*Input data*.
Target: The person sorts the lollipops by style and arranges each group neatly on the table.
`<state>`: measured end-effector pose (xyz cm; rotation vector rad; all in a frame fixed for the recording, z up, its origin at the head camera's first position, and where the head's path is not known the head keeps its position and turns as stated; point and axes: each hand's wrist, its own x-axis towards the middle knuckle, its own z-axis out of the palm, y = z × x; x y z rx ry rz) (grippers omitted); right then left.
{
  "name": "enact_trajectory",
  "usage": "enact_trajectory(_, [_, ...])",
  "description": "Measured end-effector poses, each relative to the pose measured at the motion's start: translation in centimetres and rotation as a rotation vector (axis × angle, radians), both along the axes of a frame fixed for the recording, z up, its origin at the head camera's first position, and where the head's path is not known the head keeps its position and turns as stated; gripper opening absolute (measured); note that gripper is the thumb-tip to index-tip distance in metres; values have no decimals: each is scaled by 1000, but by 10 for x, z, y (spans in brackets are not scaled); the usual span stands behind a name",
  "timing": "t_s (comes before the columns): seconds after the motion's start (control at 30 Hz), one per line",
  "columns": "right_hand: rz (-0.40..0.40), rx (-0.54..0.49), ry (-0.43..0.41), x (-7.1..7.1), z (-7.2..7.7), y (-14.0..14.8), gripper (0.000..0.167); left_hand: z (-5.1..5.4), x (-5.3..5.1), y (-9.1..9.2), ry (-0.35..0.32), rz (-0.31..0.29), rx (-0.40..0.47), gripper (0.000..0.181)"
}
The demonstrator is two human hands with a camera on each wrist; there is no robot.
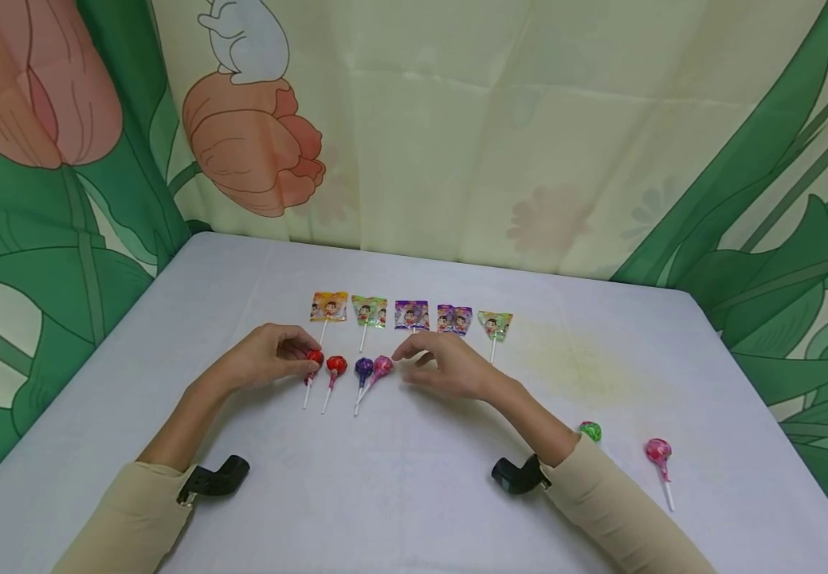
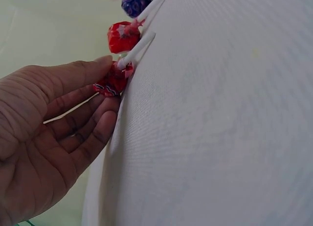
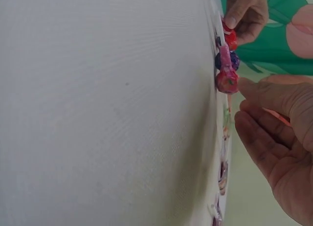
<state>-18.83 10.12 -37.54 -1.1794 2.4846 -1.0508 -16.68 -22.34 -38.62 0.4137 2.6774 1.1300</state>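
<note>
My left hand (image 1: 277, 356) pinches the round head of the leftmost red lollipop (image 2: 113, 81) between thumb and fingers, its white stick pointing toward me. Just right of it lies another red lollipop (image 1: 336, 366). A purple lollipop (image 1: 363, 367) and a pink lollipop (image 1: 382, 366) come after that, their sticks meeting at the lower ends. Beside the pink one is my right hand (image 1: 449, 365), its fingers loosely bent with nothing between them. One fingertip is at the pink head in the right wrist view; whether it touches cannot be made out.
Behind the hands runs a row of flat wrapped lollipops: orange (image 1: 329, 307), green (image 1: 370, 312), two purple ones (image 1: 411, 314) and another green (image 1: 496, 324). Near my right forearm lie a partly covered green lollipop (image 1: 590, 431) and a pink-red lollipop (image 1: 659, 451) on the white tablecloth (image 1: 399, 510).
</note>
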Motion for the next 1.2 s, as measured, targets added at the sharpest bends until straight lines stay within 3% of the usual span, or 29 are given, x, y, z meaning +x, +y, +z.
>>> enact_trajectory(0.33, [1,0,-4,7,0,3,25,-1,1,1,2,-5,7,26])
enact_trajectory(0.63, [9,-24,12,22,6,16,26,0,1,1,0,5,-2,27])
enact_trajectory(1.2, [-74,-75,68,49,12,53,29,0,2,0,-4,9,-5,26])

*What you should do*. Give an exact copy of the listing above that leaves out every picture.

*Exercise output*.
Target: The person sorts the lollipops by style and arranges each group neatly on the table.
`<state>`: measured end-effector pose (xyz cm; rotation vector rad; all in a frame fixed for the recording, z up, its origin at the head camera's first position, and where the head's path is not known the head keeps its position and turns as stated; point and axes: each hand's wrist, its own x-axis towards the middle knuckle, its own z-axis out of the palm, y = z × x; x y z rx ry rz) (grippers omitted); right then left.
{
  "name": "enact_trajectory",
  "usage": "enact_trajectory(_, [_, ...])",
  "description": "Measured end-effector poses, each relative to the pose measured at the motion's start: translation in centimetres and rotation as a rotation vector (axis × angle, radians), both along the axes of a frame fixed for the recording, z up, its origin at the head camera's first position, and where the head's path is not known the head keeps its position and turns as stated; gripper opening absolute (measured); note that gripper is the thumb-tip to index-tip distance in metres; values have no decimals: each is scaled by 1000, but by 10 for x, z, y (spans in brackets are not scaled); the usual span stands behind a name",
  "timing": "t_s (comes before the columns): seconds after the motion's start (control at 30 Hz), one per line",
  "columns": "right_hand: rz (-0.40..0.40), rx (-0.54..0.49), ry (-0.43..0.41), x (-7.1..7.1), z (-7.2..7.7), y (-14.0..14.8), gripper (0.000..0.167); left_hand: z (-5.1..5.4), x (-5.3..5.1), y (-9.1..9.2), ry (-0.35..0.32), rz (-0.31..0.29), rx (-0.40..0.47), gripper (0.000..0.181)"
}
The demonstrator is two human hands with a camera on each wrist; there is no robot.
<state>-18.83 10.12 -37.54 -1.1794 2.4846 -1.0508 -16.68 -22.34 -38.62 0.4137 2.6774 1.1300</state>
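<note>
My left hand (image 1: 277, 356) pinches the round head of the leftmost red lollipop (image 2: 113, 81) between thumb and fingers, its white stick pointing toward me. Just right of it lies another red lollipop (image 1: 336, 366). A purple lollipop (image 1: 363, 367) and a pink lollipop (image 1: 382, 366) come after that, their sticks meeting at the lower ends. Beside the pink one is my right hand (image 1: 449, 365), its fingers loosely bent with nothing between them. One fingertip is at the pink head in the right wrist view; whether it touches cannot be made out.
Behind the hands runs a row of flat wrapped lollipops: orange (image 1: 329, 307), green (image 1: 370, 312), two purple ones (image 1: 411, 314) and another green (image 1: 496, 324). Near my right forearm lie a partly covered green lollipop (image 1: 590, 431) and a pink-red lollipop (image 1: 659, 451) on the white tablecloth (image 1: 399, 510).
</note>
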Motion for the next 1.2 s, as measured, targets added at the sharpest bends until straight lines stay within 3% of the usual span, or 29 are given, x, y, z meaning +x, +y, +z.
>>> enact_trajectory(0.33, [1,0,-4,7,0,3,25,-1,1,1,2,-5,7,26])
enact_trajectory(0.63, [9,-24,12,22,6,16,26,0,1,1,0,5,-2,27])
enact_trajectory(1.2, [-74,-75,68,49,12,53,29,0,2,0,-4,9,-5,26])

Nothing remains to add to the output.